══ GIVEN RECORDS ══
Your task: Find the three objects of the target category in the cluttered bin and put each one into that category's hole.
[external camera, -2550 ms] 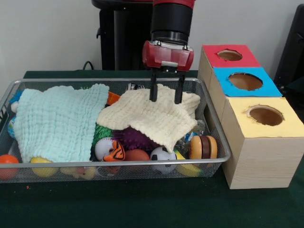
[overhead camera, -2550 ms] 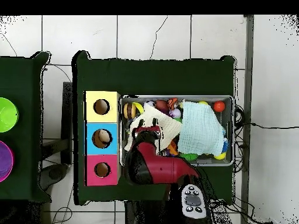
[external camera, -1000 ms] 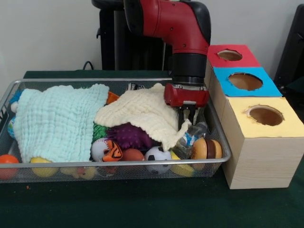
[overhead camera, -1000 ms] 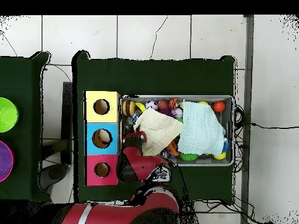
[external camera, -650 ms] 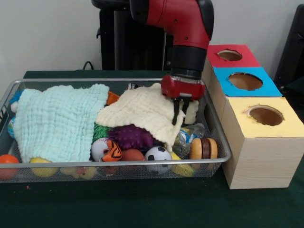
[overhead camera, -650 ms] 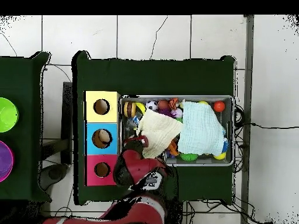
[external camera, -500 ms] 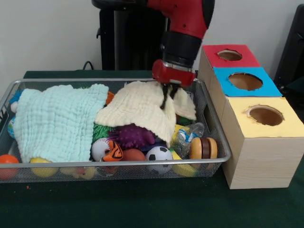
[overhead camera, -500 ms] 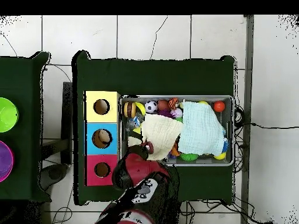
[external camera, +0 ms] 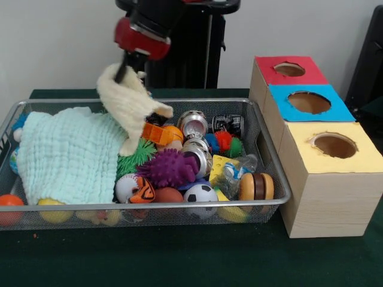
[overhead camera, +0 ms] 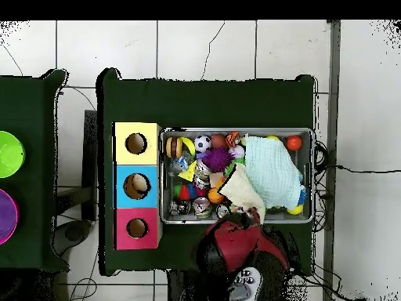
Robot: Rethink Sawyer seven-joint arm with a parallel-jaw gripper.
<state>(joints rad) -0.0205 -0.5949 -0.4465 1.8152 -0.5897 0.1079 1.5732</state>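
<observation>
Green-covered bench point(external camera: 179, 257) under a plain pale wall; tiled floor visible around it from overhead. Wire bin point(external camera: 272, 173) on bench, packed with toys. Three-hole sorting box point(external camera: 323, 179) just beside bin, tops red, blue, yellow. Mint cloth point(external camera: 66, 152) draped over one end of bin, hiding what lies beneath. Cream cloth point(external camera: 128, 107) lifted clear of the clutter, hanging limp from the hand point(external camera: 133, 64), lower corner trailing onto the mint cloth. Hand clamped narrow on the cloth's top fold. Uncovered now: purple spiky ball point(external camera: 170, 167), two metal cans point(external camera: 194, 134), toy burger point(external camera: 256, 185), soccer ball point(external camera: 200, 194), tiger ball point(external camera: 136, 188). Target category not stated; likely candidates sit in the exposed middle of bin.

Judgement: cloth light, soft, prone to sagging and snagging on toys; pinch at bunched fold best. Cans stiff, smooth, likely slippery; grasp across the body. Balls squashy, apt to roll; grasp across widest part.
</observation>
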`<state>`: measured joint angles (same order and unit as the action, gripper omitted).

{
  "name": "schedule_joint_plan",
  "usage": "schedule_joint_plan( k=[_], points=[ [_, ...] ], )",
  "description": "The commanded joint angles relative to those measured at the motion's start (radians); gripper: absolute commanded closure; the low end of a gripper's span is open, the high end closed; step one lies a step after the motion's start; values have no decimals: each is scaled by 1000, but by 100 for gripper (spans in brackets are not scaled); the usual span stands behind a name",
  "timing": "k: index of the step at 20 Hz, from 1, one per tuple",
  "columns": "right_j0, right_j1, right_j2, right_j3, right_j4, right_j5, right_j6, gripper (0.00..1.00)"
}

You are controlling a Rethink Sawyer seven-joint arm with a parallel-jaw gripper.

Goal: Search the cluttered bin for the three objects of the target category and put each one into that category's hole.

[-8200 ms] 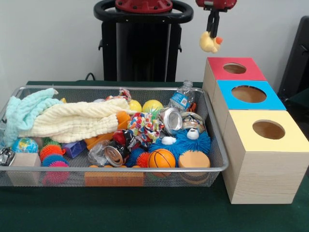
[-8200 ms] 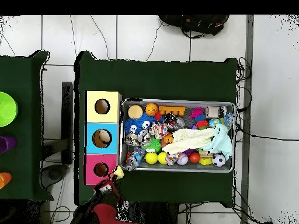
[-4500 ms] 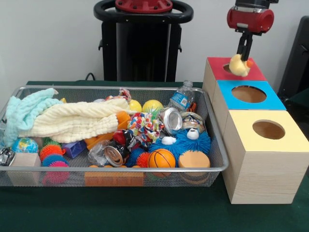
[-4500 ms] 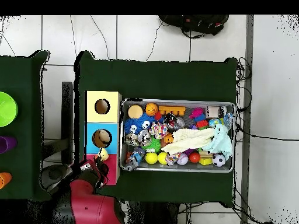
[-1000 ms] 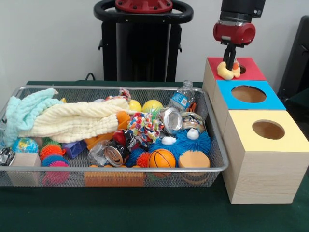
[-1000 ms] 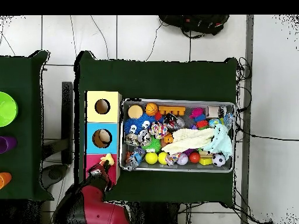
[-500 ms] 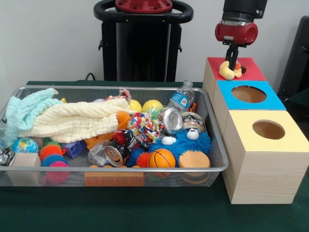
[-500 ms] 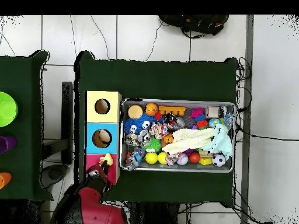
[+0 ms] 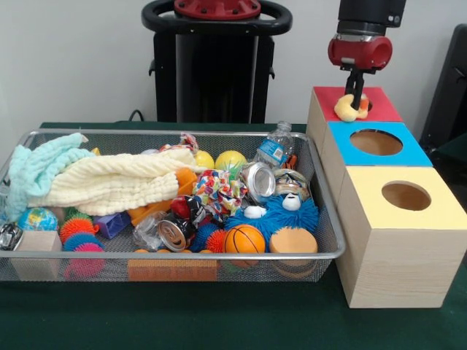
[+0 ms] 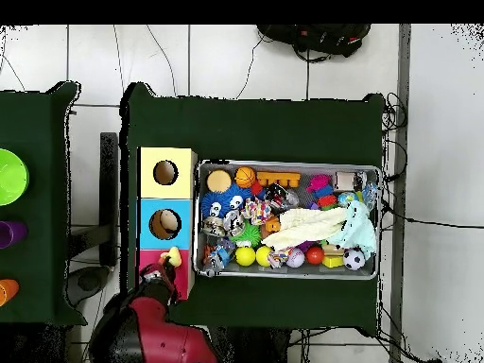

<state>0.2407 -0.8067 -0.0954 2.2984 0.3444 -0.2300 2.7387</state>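
Note:
A yellow rubber duck (image 9: 348, 109) with an orange beak rests on the red-topped box (image 9: 327, 99), at the near-left rim of its round hole. My gripper (image 9: 357, 97) comes down from above and is shut on the rubber duck's upper part. From overhead, the rubber duck (image 10: 171, 257) shows on the red-topped box (image 10: 147, 259) just ahead of the arm, whose gripper (image 10: 164, 270) lies over the hole. The wire bin (image 9: 330, 251) holds the clutter to the left.
A blue-topped box (image 9: 405, 152) and a yellow-topped box (image 9: 357, 191) stand in a row nearer the camera than the red one. The bin contains towels (image 9: 109, 181), balls, cans, a water bottle (image 9: 274, 146) and spiky toys.
Eight seconds ago the duck hung high above the table's far side; it came down onto the red box. In the last second it has slid slightly right, toward the hole.

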Motion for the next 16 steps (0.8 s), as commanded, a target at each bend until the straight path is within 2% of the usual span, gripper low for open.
schedule_joint_plan(
  k=[1, 2, 7, 12, 16],
  points=[
    [-160, 225, 409, -26, -45, -43, 319, 100],
    [-161, 242, 409, -31, -41, -54, 317, 100],
    [-382, 378, 632, -3, -169, -118, 375, 100],
    [-604, 590, 812, -14, -304, -82, 365, 100],
    [-615, 581, 833, 14, -269, -62, 405, 100]
  ],
)
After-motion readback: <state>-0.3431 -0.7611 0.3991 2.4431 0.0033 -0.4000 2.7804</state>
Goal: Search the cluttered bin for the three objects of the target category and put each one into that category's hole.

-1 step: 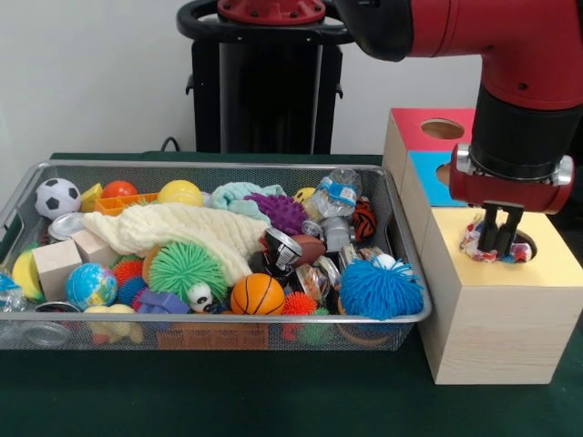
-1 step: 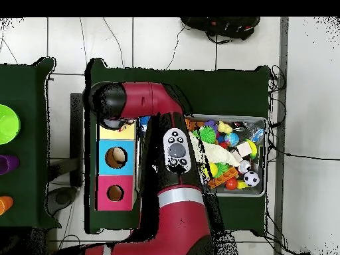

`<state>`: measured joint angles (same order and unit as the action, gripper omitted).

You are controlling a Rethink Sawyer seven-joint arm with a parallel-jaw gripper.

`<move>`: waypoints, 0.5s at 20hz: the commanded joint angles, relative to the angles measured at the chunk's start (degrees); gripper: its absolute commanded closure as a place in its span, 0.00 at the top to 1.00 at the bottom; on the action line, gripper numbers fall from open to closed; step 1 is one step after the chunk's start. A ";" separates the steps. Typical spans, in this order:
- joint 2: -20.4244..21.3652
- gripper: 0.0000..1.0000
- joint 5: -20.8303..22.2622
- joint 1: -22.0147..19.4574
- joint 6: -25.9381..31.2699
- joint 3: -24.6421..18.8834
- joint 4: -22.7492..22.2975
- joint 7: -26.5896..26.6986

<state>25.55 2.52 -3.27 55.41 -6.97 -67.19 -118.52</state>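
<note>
The red and black arm's gripper (image 1: 498,244) hangs over the yellow top of the pale wooden sorting box (image 1: 487,337), right at the round hole (image 1: 524,244) in that top. Its two black fingers (image 1: 492,229) stand close together and point straight down. They are closed on a small crumpled object with red, white and blue colours (image 1: 475,244). This object sits at the mouth of the hole, around and just below the fingertips, partly on the left rim; what it is exactly I cannot tell.

The box also has a blue section (image 1: 434,177) and a red section (image 1: 435,127) behind the yellow one, each with its own hole. To the left of the box, on the dark green desk (image 1: 273,401), stands the wire mesh bin (image 1: 219,332) full of toys: a blue fuzzy ball (image 1: 381,288), a small orange basketball (image 1: 257,295), a green spiky ball (image 1: 185,269), a cream knitted cloth (image 1: 182,228) and a small soccer ball (image 1: 57,197).
</note>
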 commanded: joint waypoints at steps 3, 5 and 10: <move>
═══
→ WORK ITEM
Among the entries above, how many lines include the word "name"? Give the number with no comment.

→ ANSWER TO THE EXERCISE
2